Is there a buildin function of "find broken & duplicate attachment links"?

I have to combine some duplicate bibliographies in Zotero, while they all have correct PDF &note attachments of the paper.

I found that after the duplicate bibliographies were combined, the PDF &note attachments were all gathered together under the remaining bibliography. Now it's time for PDFs &notes to be duplicate...And the storage file of Zotero is about 1GB now with 300 bibliographies...

So I use a third-party software to directly remove the duplicate PDFs in the storage file of Zotero. According to the size and CRC32 of the PDFs, most of the duplicate PDFs are happily deleted(For the same paper, the PDFs with different notes inside are remained due to different size and CRC32, but I don't know them). Unfortunately, now it's time for me to have a lot of broken attachment links...

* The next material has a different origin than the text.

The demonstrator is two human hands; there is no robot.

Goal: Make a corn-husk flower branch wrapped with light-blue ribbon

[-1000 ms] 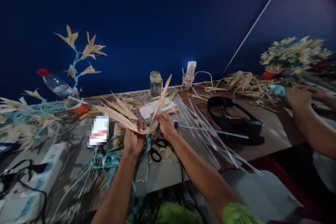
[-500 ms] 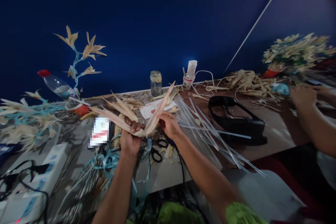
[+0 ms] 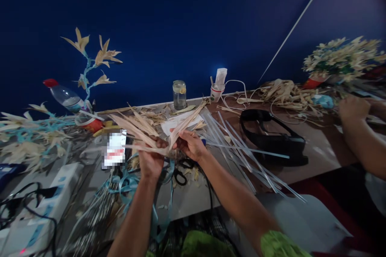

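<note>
Pale dried corn husk (image 3: 183,125) stretches between my two hands above the table, with long strips fanning out to both sides. My left hand (image 3: 151,160) is closed around its left part, the strips passing across the fingers. My right hand (image 3: 193,144) pinches the right strip near its base. Black-handled scissors (image 3: 180,177) lie just below, partly hidden by my wrists. Light blue ribbon (image 3: 128,184) hangs in loops beside my left forearm, next to a bundle of thin wires (image 3: 98,217).
Clear plastic sticks (image 3: 238,148) spread to the right, beside a black headset (image 3: 273,138). A glass jar (image 3: 179,95) and a cup (image 3: 216,92) stand near the wall. Husk flowers (image 3: 104,56) and a power strip (image 3: 48,200) are left. A co-worker's hand (image 3: 354,108) is far right.
The right-hand strip has tipped lower and further right. On the left, the husk now shows separate strips spreading apart. Both hands keep hold, nearly in place.
</note>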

I hope there could be a buildin function, which will:
1. Scans your storage for missing attachments and possible duplicates.
2. Directly delete the broken attachment links.
3. Let users to compare and choose, which version of PDF &note should be remained. Then delete the abandoned PDFs &notes.

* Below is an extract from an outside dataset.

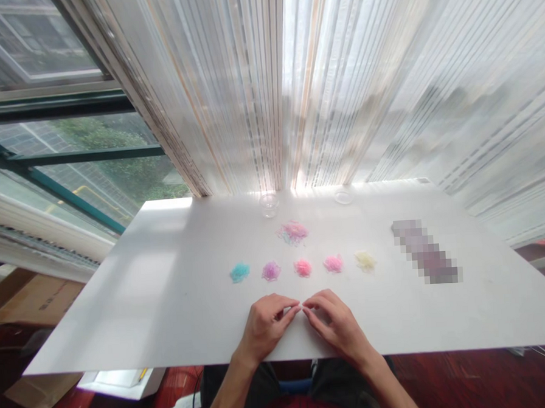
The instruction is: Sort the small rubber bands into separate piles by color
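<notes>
My left hand (267,323) and my right hand (336,322) meet just above the front of the white table (192,330). Thumb and forefinger are pinched together on each, the tips almost touching; whatever lies between them is too small to make out. Beyond my fingers runs a row of small heaps of tiny pieces: teal (240,272), purple (271,271), coral red (302,267), pink (333,263) and pale yellow (365,260). Behind the row lies a larger heap of mixed colours (293,232), mostly pink.
Near the back edge stand a clear round container (269,205) and a flat clear round piece (343,197), perhaps its lid. A blurred-out long object (425,252) lies on the right. Striped curtains (257,95) hang behind the table; a cardboard box (35,295) is at left.
</notes>
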Action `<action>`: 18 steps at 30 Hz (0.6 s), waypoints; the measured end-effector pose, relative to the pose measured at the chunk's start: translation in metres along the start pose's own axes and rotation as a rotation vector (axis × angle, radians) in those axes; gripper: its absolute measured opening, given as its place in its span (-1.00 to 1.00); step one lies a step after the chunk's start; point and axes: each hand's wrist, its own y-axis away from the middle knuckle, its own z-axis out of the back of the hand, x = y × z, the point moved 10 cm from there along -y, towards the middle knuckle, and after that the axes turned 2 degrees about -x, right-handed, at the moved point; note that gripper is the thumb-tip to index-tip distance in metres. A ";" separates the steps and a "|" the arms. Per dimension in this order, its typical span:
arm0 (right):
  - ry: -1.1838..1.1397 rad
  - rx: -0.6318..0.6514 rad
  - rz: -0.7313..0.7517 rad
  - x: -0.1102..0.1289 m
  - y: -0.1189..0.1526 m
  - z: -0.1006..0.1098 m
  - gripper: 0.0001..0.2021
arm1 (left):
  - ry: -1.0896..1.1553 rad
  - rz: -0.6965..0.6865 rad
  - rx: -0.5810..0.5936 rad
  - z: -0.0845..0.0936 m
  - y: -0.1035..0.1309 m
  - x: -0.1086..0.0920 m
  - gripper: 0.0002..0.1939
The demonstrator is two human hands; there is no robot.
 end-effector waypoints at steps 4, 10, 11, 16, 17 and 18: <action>-0.002 -0.006 -0.006 0.001 -0.002 0.002 -0.90 | -0.002 0.002 0.010 -0.001 0.000 0.001 -0.83; 0.022 -0.014 -0.029 0.000 -0.003 0.003 -0.91 | 0.015 -0.008 0.006 -0.002 0.001 0.002 -0.82; 0.022 -0.015 -0.033 0.000 -0.003 0.003 -0.92 | 0.016 -0.006 0.008 -0.002 0.001 0.002 -0.82; 0.008 -0.015 -0.046 0.000 -0.002 0.003 -0.91 | 0.003 -0.005 0.004 -0.001 0.002 0.002 -0.83; 0.006 -0.013 -0.050 -0.001 -0.002 0.003 -0.90 | 0.003 -0.004 0.002 -0.001 0.002 0.002 -0.83; 0.002 -0.009 -0.052 -0.001 -0.001 0.002 -0.91 | 0.004 -0.003 0.001 0.000 0.002 0.002 -0.83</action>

In fact, the broken attachment links are useless. We can download the PDF again only if we know which bibliography has no attachment. Meanwhile, the duplicate PDFs are really agonies, increasing the size of the storage file of Zotero and confusing the latest version of the PDF &note attachments. Just let the users to choose the right version of PDFs &notes, please. This save time to develop the Zotero and allow users to rescan their notes and achievements.
  • I'm currently resurrecting the storage scanner plugin.
  • I believe the function is necessary for the Zotero, as most of the users migrate data from other software to the Zotero and generate a lot of duplicate and broken links.

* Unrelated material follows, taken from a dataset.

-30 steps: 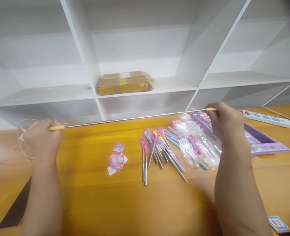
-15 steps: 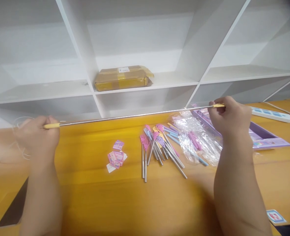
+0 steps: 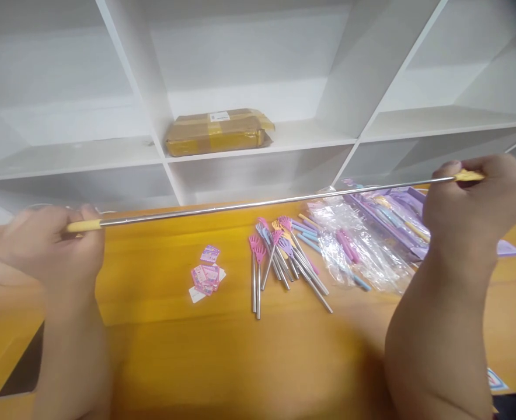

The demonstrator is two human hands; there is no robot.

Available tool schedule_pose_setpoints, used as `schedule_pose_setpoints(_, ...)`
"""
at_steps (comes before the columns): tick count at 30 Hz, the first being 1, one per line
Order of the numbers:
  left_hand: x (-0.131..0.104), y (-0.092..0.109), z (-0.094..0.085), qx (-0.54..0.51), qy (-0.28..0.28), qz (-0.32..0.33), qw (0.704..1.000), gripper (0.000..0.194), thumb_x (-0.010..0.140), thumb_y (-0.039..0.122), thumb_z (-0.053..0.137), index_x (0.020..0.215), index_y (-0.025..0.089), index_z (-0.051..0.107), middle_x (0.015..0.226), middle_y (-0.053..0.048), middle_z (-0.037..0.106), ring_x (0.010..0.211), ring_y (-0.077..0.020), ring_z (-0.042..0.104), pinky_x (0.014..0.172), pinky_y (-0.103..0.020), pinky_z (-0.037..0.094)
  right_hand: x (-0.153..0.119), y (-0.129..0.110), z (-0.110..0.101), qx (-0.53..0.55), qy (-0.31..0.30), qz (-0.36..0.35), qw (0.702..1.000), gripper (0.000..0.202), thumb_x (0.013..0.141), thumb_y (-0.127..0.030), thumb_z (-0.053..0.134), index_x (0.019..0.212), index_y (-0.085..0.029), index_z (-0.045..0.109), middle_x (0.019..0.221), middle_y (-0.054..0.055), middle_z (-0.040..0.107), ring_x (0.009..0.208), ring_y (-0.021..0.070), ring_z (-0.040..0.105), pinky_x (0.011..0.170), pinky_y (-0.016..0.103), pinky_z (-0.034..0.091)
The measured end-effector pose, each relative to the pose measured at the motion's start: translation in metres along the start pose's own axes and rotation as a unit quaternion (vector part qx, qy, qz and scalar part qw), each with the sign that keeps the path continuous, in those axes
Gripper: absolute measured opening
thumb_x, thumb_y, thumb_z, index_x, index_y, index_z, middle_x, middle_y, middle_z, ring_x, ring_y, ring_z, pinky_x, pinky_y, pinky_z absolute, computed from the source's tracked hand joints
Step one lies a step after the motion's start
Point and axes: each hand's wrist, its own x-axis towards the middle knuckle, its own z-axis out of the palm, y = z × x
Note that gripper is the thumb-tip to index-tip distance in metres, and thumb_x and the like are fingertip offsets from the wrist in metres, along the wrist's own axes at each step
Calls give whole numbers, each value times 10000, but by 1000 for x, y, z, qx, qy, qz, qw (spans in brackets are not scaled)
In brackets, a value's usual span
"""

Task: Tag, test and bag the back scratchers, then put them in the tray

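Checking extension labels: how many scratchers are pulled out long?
1: the extended scratcher, held above the table between left hand and right hand. The loose pile looks collapsed; bagged ones are unclear.

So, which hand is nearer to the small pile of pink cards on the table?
Left. The left hand is to the left of the pink cards, gripping one yellow end of the extended rod. The right hand is farther off, beyond the back scratchers.

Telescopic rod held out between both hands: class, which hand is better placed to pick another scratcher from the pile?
Probably the right hand: the pile lies nearer it than the left hand, though both grip the rod.
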Motion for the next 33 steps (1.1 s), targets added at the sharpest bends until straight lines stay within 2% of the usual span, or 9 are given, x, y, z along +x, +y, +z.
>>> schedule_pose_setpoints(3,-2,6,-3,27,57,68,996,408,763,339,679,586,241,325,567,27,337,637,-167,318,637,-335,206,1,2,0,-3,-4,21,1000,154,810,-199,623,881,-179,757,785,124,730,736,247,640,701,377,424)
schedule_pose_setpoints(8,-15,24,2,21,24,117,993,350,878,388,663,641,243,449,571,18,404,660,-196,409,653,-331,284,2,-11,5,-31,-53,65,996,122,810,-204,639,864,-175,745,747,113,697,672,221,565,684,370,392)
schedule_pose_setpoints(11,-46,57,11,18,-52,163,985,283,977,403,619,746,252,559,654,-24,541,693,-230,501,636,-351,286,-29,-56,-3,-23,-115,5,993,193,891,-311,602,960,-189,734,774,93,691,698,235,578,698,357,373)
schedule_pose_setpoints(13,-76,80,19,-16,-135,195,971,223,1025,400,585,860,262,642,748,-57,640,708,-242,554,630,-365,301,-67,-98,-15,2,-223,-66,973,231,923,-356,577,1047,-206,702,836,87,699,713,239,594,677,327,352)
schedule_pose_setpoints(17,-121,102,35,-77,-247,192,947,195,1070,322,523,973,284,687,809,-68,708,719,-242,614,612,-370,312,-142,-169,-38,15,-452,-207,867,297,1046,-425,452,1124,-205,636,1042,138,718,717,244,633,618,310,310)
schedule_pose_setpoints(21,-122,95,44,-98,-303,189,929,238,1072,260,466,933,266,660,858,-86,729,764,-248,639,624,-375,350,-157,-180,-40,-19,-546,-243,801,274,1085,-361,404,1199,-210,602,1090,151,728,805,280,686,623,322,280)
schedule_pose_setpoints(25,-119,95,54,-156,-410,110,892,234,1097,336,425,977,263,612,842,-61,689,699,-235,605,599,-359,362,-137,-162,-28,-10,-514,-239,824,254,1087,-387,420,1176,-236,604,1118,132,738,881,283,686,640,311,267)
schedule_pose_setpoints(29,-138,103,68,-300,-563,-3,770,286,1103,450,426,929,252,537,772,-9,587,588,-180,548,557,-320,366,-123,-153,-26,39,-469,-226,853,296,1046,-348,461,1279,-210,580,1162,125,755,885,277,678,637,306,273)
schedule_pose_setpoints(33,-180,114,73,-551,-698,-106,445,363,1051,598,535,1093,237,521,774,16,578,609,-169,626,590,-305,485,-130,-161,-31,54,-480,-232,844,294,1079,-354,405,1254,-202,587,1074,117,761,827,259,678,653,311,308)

    @emilianoheyns Are the listed 3 functions critical and necessary? I think this kind of interaction logic is more urgent, but is it easy to implement at the code level?
  • Offtopic: Ooh @emilianoheyns I'm really looking forward to that. Especially if it can also scan for stray files in the storage directory, which is the problem that's most frequent in my >10k items library.
  • (the expectation & recommendation is to not muck about with the data directory at all, which also means there wouldn't be a need for this, so this almost certainly won't become part of standard Zotero)
  • Thanks to the effort of @emilianoheyns !! The new version could solve the issue.
    https://github.com/retorquere/zotero-storage-scanner

    I believe that this function is necessary, since the dispose of broken links to files and duplicates in zotero are somehow unfriendly to the researchers who hold lots of references.

    P.S. My colleagues in my research team refuse to use the zotero. After my introduction of zotero, we all agreed that the software of reference management should be a tool with essential functions inside after we download the standalone version. For a newbie, they wish that they would just download the software (such as the cracked version of Endnote X8) and transfer the library to it. Then within 10 minutes they could continue their reference reading in the new software.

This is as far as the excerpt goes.